What to produce: An exact copy of the lines from the start of the material below through the line containing "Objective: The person" is the required answer, and it includes no pictures.

Data section:
┏━━

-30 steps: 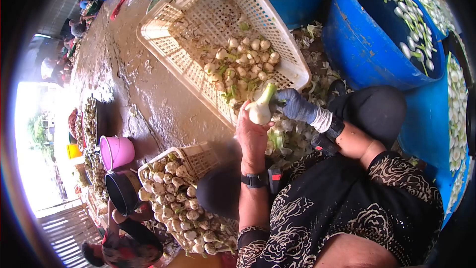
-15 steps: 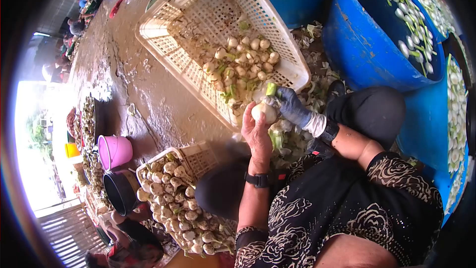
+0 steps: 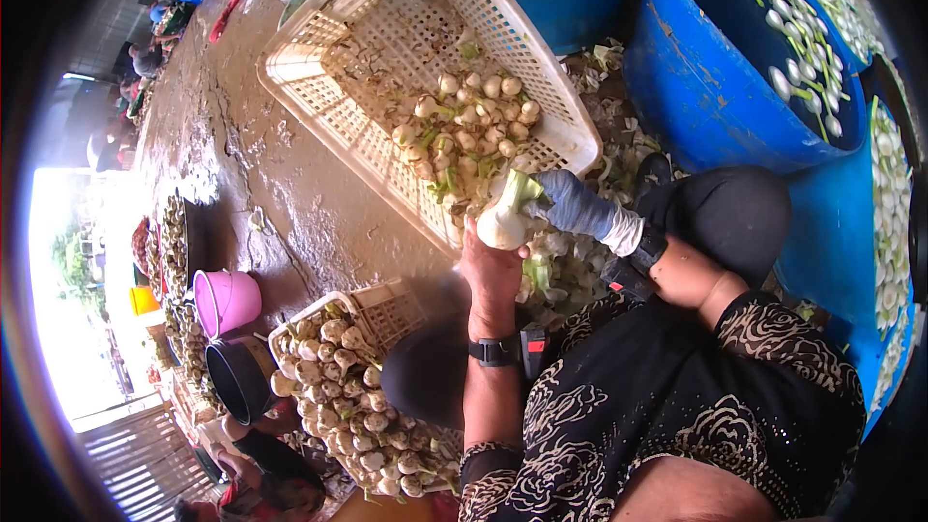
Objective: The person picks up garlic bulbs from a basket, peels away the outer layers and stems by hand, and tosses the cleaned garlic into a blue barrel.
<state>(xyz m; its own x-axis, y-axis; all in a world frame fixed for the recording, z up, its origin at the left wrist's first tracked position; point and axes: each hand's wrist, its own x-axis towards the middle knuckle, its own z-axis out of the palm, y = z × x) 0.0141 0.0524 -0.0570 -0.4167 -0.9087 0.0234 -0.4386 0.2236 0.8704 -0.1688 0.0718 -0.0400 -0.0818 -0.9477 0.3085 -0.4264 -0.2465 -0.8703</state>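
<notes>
A white garlic bulb [image 3: 502,229] with a short green stem tilts up between my hands, over the near edge of the plastic crate [image 3: 372,162]. My left hand [image 3: 493,266], bare, grips the bulb from below with its fingers round it. Against the stem side presses my right hand [image 3: 577,205] in a grey-blue glove, its fingers curled; the fingertips are partly hidden. Inside the crate lies a pile of pale trimmed bulbs [image 3: 474,116] among loose skins. Beneath my hands, peelings [image 3: 556,271] cover the floor.
Left of my knee stands a basket [image 3: 382,304] heaped with unpeeled bulbs. A pink bucket [image 3: 228,302] and a black bucket [image 3: 239,382] are beyond it, near another person [image 3: 266,469]. At the right, a blue tub [image 3: 710,87] holds peeled bulbs with stems. The floor is wet.
The bulb has tipped, its stem now leaning right and showing longer and paler. My left hand has shifted slightly left and down, and my gloved hand has turned beside the stem.
</notes>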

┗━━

Answer space:
-30 steps: 
-15 steps: 
+0 steps: 
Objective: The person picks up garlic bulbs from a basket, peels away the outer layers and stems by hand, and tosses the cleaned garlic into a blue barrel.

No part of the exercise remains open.